1936 Double bar. Blade forks
5684F


----------



## mynameislegion (Apr 8, 2018)

Guessing by the fork at 34 or 35. Vogue.


----------



## fordmike65 (Apr 8, 2018)

mynameislegion said:


> Guessing by the fork at 34 or 35. Vogue.View attachment 785112 View attachment 785113



Looks early 36 to me. Ballooner?


----------



## mynameislegion (Apr 8, 2018)

26 inch Colson wheel set.


----------



## fordmike65 (Apr 8, 2018)

mynameislegion said:


> 26 inch Colson wheel set.View attachment 785115



Yeah. Pretty sure it's an early 36. Thanks for posting.


----------



## Freqman1 (Apr 9, 2018)

Hi Lo balloon tire 4E2805


----------



## mike j (May 1, 2018)

1935 girls Colson, ballooner, rain gutter fenders, old style fork, newer tank.


----------



## tjkajecj (May 8, 2018)

I believe a '36 LWB.
Most likely an incorrect fork.
S# 1488D

Tim


----------



## SKPC (May 8, 2018)

I am "re-building" an old Colson Motobike.   I found the bike without the badge, so I will never "know" what it was to begin with. I narrowed it down to a "Ranger" or a "Flyer" based on the frame/fork/wheels/seat that were on it.  Incorrect crank, sprocket, rack, and possibly the stem.  Most of the rest was there, including the Lobdel 26" balloon clincher wheelset.
Colson hourglass front hub and model D New Departure rear( no oiler).  I am rebuilding these with correct DB spokes/nips.   I "believe" it is Oct, 1933.....pete


----------



## fordmike65 (May 8, 2018)

Thanks for all the posts guys. I'm going to add these to the bikes/frames I have. I've decided to include '37 bikes as well in hopes that it helps us see a pattern in Colson serials. Keep them coming!


----------



## SKPC (Oct 23, 2018)

I took some actual frame measurements on my 26-er Colson  moto-bike frame.  Serial #3J6333 -possibly a oct/1933 frame.
The 28" wheel bikes share the same frame measurements but  with 1/2" Longer chainstays, and 3/4" Longer fork measurement.
    Thanks  @Phattiremike  for providing his 28-er measurements below...


----------



## Freqman1 (Oct 23, 2018)

Not that there is a large sample yet but from what I'm seeing '36 looks like they went to a different serial system. Looks like pre-'36 may have been a year month numbering system. Need about 25 more bikes and we could probably figure it out. V/r Shawn


----------



## Kickstand3 (Oct 23, 2018)

I just bought this off a Caber ,I really like it 






Thinking 34ish 



Sent from my iPhone using Tapatalk Pro


----------



## SKPC (Oct 24, 2018)

Thinking April(D) 35(5).


----------



## Freqman1 (Oct 24, 2018)

SKPC said:


> Thinking April(D) 35(5).




Based on observations so far I'm starting to think the same thing. V/r Shawn


----------



## fordmike65 (Oct 24, 2018)

Seems like the earlier bikes may be following this pattern. Doesn't seem like the 36's are tho. Hmmm.....


----------



## tjkajecj (Oct 24, 2018)

I got what I believe to be a '36 girls recently, sweet heart chain ring, smooth fork shoulder, rounded fenders with flat braces, triple step wheels, but no decernible month year code like the later bikes.
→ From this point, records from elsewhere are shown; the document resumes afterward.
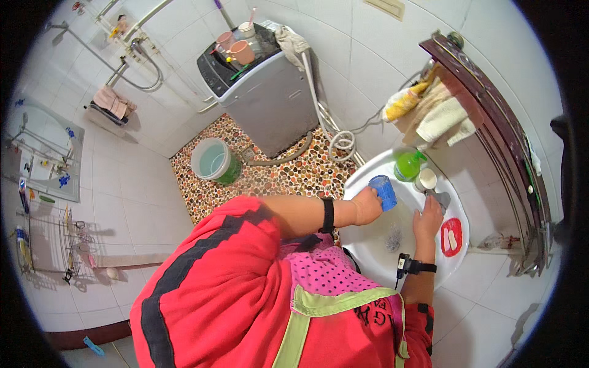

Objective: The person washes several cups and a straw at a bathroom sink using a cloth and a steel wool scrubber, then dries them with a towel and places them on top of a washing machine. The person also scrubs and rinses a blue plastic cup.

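My left hand (368, 207) is closed around a blue plastic cup (384, 192), which it holds tilted over the white washbasin (362, 257). On the basin's right side, my right hand (428, 222) has its fingers on the grey metal faucet (439, 200), and its thumb stands apart. The fingertips are partly hidden there. A splashed, bubbly patch (394, 238) shows in the bowl below the cup. Behind the faucet stand a white cup (425, 180) and a green pump bottle (407, 166). A red soap dish (446, 248) with pale soap bars lies on the right rim.
Towels (446, 122) hang from a dark wooden rack (491, 92) at the right. A grey washing machine (270, 101) with cups on top stands at the back. Left of it, a bucket of water (228, 172) sits on the pebble-patterned floor (288, 184). A hose (288, 161) runs across the floor.
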The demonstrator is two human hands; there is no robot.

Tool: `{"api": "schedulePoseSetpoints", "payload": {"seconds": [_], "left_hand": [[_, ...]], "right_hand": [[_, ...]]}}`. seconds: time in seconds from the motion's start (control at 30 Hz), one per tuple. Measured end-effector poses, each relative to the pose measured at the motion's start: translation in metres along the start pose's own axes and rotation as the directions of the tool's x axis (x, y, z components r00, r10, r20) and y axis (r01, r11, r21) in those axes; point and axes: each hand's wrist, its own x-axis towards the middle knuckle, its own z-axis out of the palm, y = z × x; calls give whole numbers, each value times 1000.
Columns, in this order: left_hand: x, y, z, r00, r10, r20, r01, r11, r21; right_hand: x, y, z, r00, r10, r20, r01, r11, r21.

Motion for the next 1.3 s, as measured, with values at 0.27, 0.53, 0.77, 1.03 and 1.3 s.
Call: {"api": "schedulePoseSetpoints", "payload": {"seconds": [0.27, 0.53, 0.77, 1.03, 1.3], "left_hand": [[-92, -87, -25, 944, -319, -78, 281, 908, -312], [-242, -220, -13, 723, -685, 91, 328, 225, -918], [-388, -307, 0, 519, -850, 86, 118, -29, -993], [-471, -358, -12, 424, -899, -111, -55, 97, -994], [-500, -359, -14, 303, -943, -135, -51, 125, -991]], "right_hand": [[-3, -62, -37, 984, -89, 152, 40, 953, 301], [55, -248, -27, 862, -397, 315, 189, 829, 527], [153, -426, 41, 800, -563, 206, 388, 748, 538], [238, -587, 89, 707, -698, 114, 570, 658, 492], [307, -667, 122, 578, -807, 118, 777, 589, 222]]}}
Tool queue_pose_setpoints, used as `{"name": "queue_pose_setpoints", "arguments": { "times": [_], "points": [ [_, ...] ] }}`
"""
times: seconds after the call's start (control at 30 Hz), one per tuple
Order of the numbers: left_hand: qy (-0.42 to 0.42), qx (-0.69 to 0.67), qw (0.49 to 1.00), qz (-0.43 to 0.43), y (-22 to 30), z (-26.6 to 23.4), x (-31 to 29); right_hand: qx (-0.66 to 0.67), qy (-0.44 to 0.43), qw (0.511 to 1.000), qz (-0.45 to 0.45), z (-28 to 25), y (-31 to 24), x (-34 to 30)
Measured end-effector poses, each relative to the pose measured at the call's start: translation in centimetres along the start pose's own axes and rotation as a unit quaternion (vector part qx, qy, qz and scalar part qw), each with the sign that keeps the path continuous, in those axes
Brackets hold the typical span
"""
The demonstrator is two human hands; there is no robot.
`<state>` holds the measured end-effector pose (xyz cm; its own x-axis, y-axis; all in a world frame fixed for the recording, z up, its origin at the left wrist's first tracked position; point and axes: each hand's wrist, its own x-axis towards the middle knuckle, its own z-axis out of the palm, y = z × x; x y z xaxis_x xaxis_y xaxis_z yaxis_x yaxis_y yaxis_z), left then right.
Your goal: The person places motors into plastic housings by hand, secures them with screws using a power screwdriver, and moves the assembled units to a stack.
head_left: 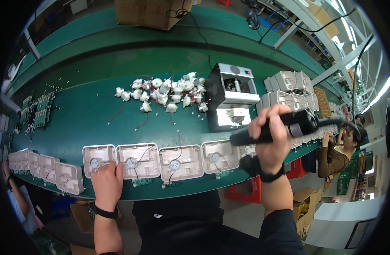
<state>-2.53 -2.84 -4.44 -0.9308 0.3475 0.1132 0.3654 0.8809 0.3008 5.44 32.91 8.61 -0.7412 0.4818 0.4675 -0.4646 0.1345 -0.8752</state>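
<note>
My right hand is wrapped round a black corded electric screwdriver, raised above the right end of a row of housings and slightly blurred. My left hand grips the near right corner of the leftmost white plastic housing, its fingertips partly hidden. Inside this housing is a round metal disc. The neighbouring housings also lie open side up, with similar discs and thin wires. Small green circuit boards sit by their near edges.
White parts with wires are heaped mid-bench. Behind my right hand stands a black-and-white machine. More housings stand at the left and are stacked at the right. A person works at the right; red stools stand below the bench.
</note>
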Motion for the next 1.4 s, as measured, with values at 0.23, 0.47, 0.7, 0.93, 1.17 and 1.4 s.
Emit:
{"name": "queue_pose_setpoints", "arguments": {
  "times": [0.23, 0.47, 0.7, 0.93, 1.17, 1.4],
  "points": [
    [0.014, 0.013, 1.0, 0.02, -0.1, 0.0, 0.2, 0.048, -0.214, 0.973, 0.075, 4.8, 0.9, -5.6],
    [0.007, 0.006, 1.0, 0.017, -0.1, -0.2, 0.1, 0.12, -0.159, 0.976, 0.083, 6.5, 4.8, -7.3],
    [0.011, 0.005, 1.0, 0.028, 0.3, 0.0, 0.5, 0.074, -0.149, 0.983, 0.083, 6.1, 5.0, -7.4],
    [0.015, 0.007, 1.0, 0.018, -0.4, 0.1, 0.0, 0.002, -0.031, 0.997, -0.064, 1.4, 0.7, -2.6],
    [0.009, 0.001, 1.0, 0.018, 0.1, -0.1, 0.2, -0.118, 0.047, 0.986, -0.11, -3.7, 1.8, 3.3],
    [0.017, 0.004, 1.0, 0.015, 0.0, 0.1, 0.4, 0.038, -0.008, 0.999, 0.029, 0.8, -0.2, -1.2]
  ]
}}
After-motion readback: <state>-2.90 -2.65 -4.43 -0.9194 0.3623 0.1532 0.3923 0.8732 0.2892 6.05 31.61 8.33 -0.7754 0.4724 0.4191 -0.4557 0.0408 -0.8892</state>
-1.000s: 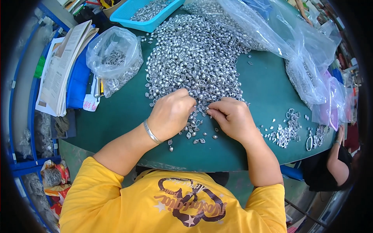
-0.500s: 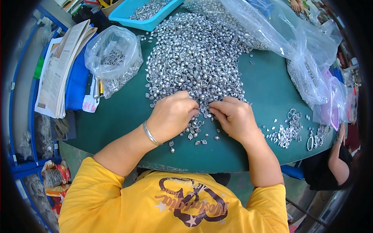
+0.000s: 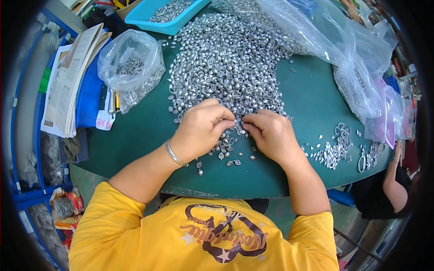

Wrong seat and stem, but most everything else seems appropriate.

Tim


----------



## tjkajecj (Oct 24, 2018)

Looks like the "36's may have been a sequential number, followed by a month letter code from what I see in this post.


Tim


----------



## rustjunkie (Oct 24, 2018)

8201G
1936 with tubular trussrod fork
“G” stamped on headtube.
no headbadge when it came this way.


----------



## fordmike65 (Oct 25, 2018)

Early single bar. Possibly '35??


----------



## TieDye (Oct 25, 2018)

1935 ladies Colson. E4 hub date. Selling some parts from it if anyone is interested. There is a Colson chart somewhere here or online that I found to confirm what the original owner's daughter told me.


----------



## fordmike65 (Oct 25, 2018)

TieDye said:


> 1935 ladies Colson. E4 hub date. Selling some parts from it if anyone is interested. There is a Colson chart somewhere here or online that I found to confirm what the original owner's daughter told me.
> 
> View attachment 889728
> 
> ...



Thanks for the info. Can we get a pic of the entire bike? Or at least the frame? Thanks

I've never seen a chart, nor have any other the Colson guys I've spoken to. if you have a pic or link, please post here.


----------



## TieDye (Oct 25, 2018)

fordmike65 said:


> Thanks for the info. Can we get a pic of the entire bike? Or at least the frame? Thanks
> 
> I've never seen a chart, nor have any other the Colson guys I've spoken to. if you have a pic or link, please post here.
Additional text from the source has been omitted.